**Exercise description:** The exercise calls for a faithful copy of all the data.
BEGIN
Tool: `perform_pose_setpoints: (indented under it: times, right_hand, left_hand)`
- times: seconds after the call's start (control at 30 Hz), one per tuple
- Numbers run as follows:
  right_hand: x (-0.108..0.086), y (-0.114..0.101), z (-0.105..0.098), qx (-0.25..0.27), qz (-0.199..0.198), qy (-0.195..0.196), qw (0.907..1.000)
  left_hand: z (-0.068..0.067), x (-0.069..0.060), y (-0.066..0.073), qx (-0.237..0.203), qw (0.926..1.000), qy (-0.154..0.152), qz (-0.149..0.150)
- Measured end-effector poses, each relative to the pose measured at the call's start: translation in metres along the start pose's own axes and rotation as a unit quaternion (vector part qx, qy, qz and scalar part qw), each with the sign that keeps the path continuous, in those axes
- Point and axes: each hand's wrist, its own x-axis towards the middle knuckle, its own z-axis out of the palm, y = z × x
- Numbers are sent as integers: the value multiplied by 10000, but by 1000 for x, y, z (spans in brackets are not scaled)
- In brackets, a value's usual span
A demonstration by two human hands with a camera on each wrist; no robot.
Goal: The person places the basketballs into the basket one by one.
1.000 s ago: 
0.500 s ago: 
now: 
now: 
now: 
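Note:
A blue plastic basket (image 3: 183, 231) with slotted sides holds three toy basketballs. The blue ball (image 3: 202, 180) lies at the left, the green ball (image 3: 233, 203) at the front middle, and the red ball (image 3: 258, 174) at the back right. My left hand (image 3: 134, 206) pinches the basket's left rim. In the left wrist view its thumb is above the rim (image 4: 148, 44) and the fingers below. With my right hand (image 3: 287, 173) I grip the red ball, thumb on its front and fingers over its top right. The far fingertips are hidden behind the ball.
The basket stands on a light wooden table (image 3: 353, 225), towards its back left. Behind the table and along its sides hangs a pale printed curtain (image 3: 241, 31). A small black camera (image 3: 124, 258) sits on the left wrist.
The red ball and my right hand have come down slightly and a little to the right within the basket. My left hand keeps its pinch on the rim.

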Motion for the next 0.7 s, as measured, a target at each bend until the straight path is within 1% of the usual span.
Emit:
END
**Solution to the problem:**
Tool: `perform_pose_setpoints: (indented under it: times, right_hand, left_hand)`
- times: seconds after the call's start (control at 30 Hz), one per tuple
- Numbers run as follows:
  right_hand: x (-0.108..0.086), y (-0.114..0.101), z (-0.105..0.098), qx (-0.25..0.27), qz (-0.199..0.198), qy (-0.195..0.196), qw (0.907..1.000)
  left_hand: z (-0.068..0.067), x (-0.069..0.060), y (-0.066..0.073), qx (-0.237..0.203), qw (0.926..1.000), qy (-0.154..0.152), qz (-0.149..0.150)
- Measured end-effector poses, each relative to the pose measured at the call's start: translation in metres along the start pose's own axes and rotation as a unit quaternion (vector part qx, qy, qz and scalar part qw), each with the sign that keeps the path continuous, in those axes
- Point and axes: each hand's wrist, its own x-axis towards the middle knuckle, its own z-axis out of the palm, y = z × x
- Numbers are sent as integers: the value multiplied by 10000, but by 1000 for x, y, z (spans in brackets are not scaled)
- In brackets, a value's usual span
A demonstration by two human hands with a camera on each wrist; no robot.
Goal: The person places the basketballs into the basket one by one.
1.000 s ago: 
0.500 s ago: 
now: 
now: 
now: 
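Note:
A blue plastic basket (image 3: 183, 231) with slotted sides holds three toy basketballs. The blue ball (image 3: 202, 180) lies at the left, the green ball (image 3: 233, 203) at the front middle, and the red ball (image 3: 258, 174) at the back right. My left hand (image 3: 134, 206) pinches the basket's left rim. In the left wrist view its thumb is above the rim (image 4: 148, 44) and the fingers below. With my right hand (image 3: 287, 173) I grip the red ball, thumb on its front and fingers over its top right. The far fingertips are hidden behind the ball.
The basket stands on a light wooden table (image 3: 353, 225), towards its back left. Behind the table and along its sides hangs a pale printed curtain (image 3: 241, 31). A small black camera (image 3: 124, 258) sits on the left wrist.
The red ball and my right hand have come down slightly and a little to the right within the basket. My left hand keeps its pinch on the rim.
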
Motion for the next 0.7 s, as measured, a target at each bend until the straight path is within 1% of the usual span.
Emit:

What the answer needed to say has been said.